- [EXERCISE DETAILS]:
Skip the images and restate every line of the records exactly.

Stored records
++++++++++

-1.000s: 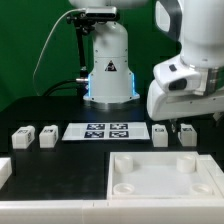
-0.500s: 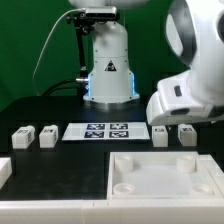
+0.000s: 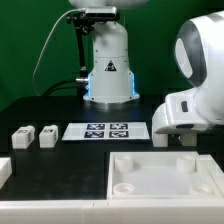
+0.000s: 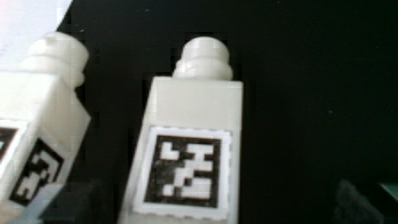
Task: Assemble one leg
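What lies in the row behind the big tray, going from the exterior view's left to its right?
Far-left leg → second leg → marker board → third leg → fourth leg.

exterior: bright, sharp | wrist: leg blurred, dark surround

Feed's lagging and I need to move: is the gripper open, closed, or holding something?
Gripper: cannot be told; fingertips hidden behind the arm, close over a leg.
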Available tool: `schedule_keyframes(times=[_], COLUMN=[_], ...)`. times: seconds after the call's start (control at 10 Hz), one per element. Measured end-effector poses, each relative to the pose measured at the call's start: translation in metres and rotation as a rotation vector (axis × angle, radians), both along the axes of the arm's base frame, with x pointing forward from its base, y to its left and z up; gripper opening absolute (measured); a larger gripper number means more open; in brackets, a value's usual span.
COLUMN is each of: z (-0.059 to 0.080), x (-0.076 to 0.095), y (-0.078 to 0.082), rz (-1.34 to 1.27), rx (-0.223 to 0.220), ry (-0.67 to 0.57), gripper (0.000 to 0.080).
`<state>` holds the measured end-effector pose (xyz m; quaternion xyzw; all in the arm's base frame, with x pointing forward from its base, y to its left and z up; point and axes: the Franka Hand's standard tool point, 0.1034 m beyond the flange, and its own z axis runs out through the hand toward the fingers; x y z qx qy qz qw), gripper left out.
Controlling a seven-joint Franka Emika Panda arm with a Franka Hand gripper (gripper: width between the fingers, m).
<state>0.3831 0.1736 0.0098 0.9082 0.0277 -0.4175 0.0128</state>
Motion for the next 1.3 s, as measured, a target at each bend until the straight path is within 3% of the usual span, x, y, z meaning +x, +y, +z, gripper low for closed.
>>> schedule_keyframes(times=[0.2,0.5,1.1,1.3], z=[0.0,0.0,0.003,0.047], x=[0.001,0.001,0.003,0.044], y=[0.0,0.0,-0.002,-0.016], rz=[-0.001,-0.001,0.012,0.036], rx=[0.0,0.0,0.013,0.065], ry=[-0.001,-0.001,0.006,-0.012], gripper=[0.0648,0.029,0.029,0.0291])
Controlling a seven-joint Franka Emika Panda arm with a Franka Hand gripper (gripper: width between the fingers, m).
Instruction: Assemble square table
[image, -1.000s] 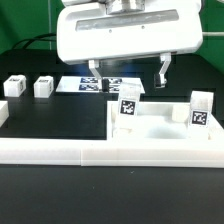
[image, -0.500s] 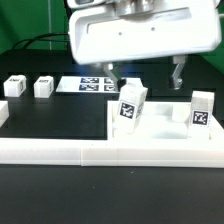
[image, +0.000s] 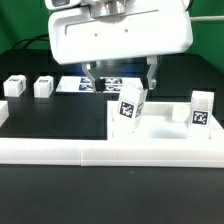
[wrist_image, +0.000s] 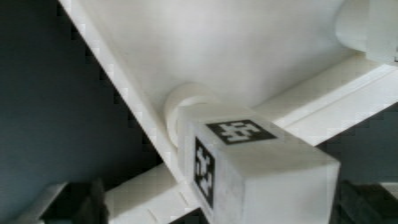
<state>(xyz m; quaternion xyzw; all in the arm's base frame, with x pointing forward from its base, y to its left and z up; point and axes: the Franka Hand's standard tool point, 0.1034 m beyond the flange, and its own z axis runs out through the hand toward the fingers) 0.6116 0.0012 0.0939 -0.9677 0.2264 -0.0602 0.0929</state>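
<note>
The white square tabletop (image: 165, 130) lies behind the front rail, at the exterior view's right. Two tagged white legs stand on it, one at its left corner (image: 130, 108) and one at its right (image: 200, 110). My gripper (image: 120, 78) hangs open and empty just above and behind the left leg, fingers spread wide. In the wrist view that leg (wrist_image: 249, 150) stands by a round corner hole of the tabletop (wrist_image: 160, 50), with the gripper (wrist_image: 222, 215) open over it and a dark finger on either side. Two loose legs (image: 15, 87) (image: 43, 87) sit at the back left.
The long white border rail (image: 100, 153) runs across the front. The marker board (image: 80, 84) lies flat at the back behind the gripper. Another white block (image: 3, 112) sits at the far left edge. Cables lie at the back left.
The gripper swung to the exterior view's right, then back left past where it began, and sits a little lower. It stayed open. The legs and tabletop have not moved.
</note>
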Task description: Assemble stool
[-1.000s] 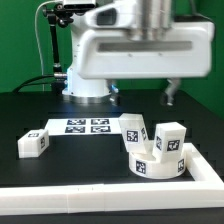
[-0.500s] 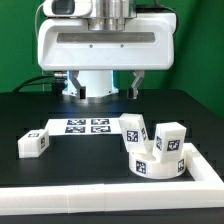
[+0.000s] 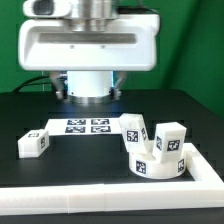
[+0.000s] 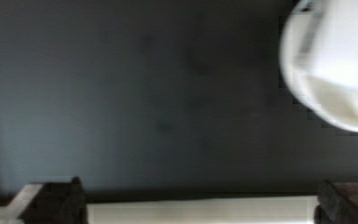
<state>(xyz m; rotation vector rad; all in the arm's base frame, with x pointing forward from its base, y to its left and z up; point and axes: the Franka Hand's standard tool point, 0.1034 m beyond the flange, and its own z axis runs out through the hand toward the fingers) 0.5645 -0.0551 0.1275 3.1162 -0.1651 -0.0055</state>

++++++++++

- [YOUR SOLUTION]:
-1.000s: 
-0.500s: 
+0.000s: 
+0.000s: 
Task: Assemble one leg
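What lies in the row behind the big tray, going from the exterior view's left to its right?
Far-left leg → second leg → marker board → third leg → fourth leg.

exterior: bright, sharp | wrist: leg blurred, dark surround

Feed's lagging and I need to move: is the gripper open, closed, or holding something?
Gripper: cannot be told; fingertips hidden behind the arm, close over a leg.
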Available tool: `schedule_keyframes(times=[_], COLUMN=[_], ...)`. times: seconds after the call's start (control at 10 Hz), one per element. Measured end-effector poses, each relative to the pose measured at the call's start: translation in metres and rotation as a rotation vector (axis × angle, radians), both along the axes of the arm's base frame, with x pointing forward from its base, y to its left and z up; gripper opening absolute (measured); a larger gripper number means more open; in brackets, a value's usual span.
COLUMN is each of: z (-0.059 to 0.080), x (-0.076 to 0.095), y (-0.078 to 0.082), rz (-1.34 to 1.27), rx (-0.223 to 0.220), ry (-0.67 to 0.57), gripper (0.000 to 0.080).
`<state>` holds the measured end-effector pose (xyz m; quaternion xyzw; all in the arm's base frame, with x pointing forward from its base, y to its left and z up; point and axes: the Franka Hand's standard tool point, 0.1034 m beyond the flange, and its own z axis runs out through the hand toward the fingers; x y z qx qy qz qw), gripper left out.
Controlling a seven-joint Franka Emika Panda arm with a Franka Hand gripper (gripper: width between the fingers, m).
<state>0.3831 0.1736 0.0098 0.9082 0.0277 -0.4175 0.0128</state>
Motion for the next 1.3 s, as measured, a target at each bend until the straight path is within 3% of the usual span, x, y, z meaning +x, +y, +z, gripper low for closed.
>>> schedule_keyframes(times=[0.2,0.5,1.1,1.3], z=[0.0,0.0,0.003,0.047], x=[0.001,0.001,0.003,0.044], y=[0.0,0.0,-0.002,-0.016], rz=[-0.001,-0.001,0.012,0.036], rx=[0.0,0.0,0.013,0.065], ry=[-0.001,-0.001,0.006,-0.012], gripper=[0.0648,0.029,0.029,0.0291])
Controlling a seven-joint Franka Emika Panda arm with a Franka Hand gripper (gripper: width between the fingers, m).
Instruction: Assemble square table
[image, -1.000s] 
[image, -0.500s] 
[image, +0.000s] 
[wrist_image, +0.000s] 
<state>(xyz m; quaternion xyzw; all in the arm's base frame, with x pointing forward from its base, y to its left and z up; point and axes: the Franka Hand's standard tool point, 0.1034 m beyond the flange, and its own z axis runs out through the hand toward the fingers) 0.6116 0.0012 0.0939 -0.9677 0.2264 -0.0602 0.0929</state>
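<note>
The white square tabletop (image: 165, 130) lies behind the front rail, at the exterior view's right. Two tagged white legs stand on it, one at its left corner (image: 130, 108) and one at its right (image: 200, 110). My gripper (image: 120, 78) hangs open and empty just above and behind the left leg, fingers spread wide. In the wrist view that leg (wrist_image: 249, 150) stands by a round corner hole of the tabletop (wrist_image: 160, 50), with the gripper (wrist_image: 222, 215) open over it and a dark finger on either side. Two loose legs (image: 15, 87) (image: 43, 87) sit at the back left.
The long white border rail (image: 100, 153) runs across the front. The marker board (image: 80, 84) lies flat at the back behind the gripper. Another white block (image: 3, 112) sits at the far left edge. Cables lie at the back left.
The gripper swung to the exterior view's right, then back left past where it began, and sits a little lower. It stayed open. The legs and tabletop have not moved.
</note>
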Task description: Assemble stool
[-1.000s] 
[-0.500s] 
[+0.000s] 
[+0.000s] 
<state>(xyz m; rotation vector rad; all in the arm's base frame, with x pointing forward from its base, y to its left and z up; point and axes: the Franka Hand's standard tool point, 0.1034 m beyond the flange, and its own z axis runs out through the hand toward the fingers) 0.5645 -0.0551 0.1275 3.1162 -0.1651 -0.0055</state>

This answer has been written out in full.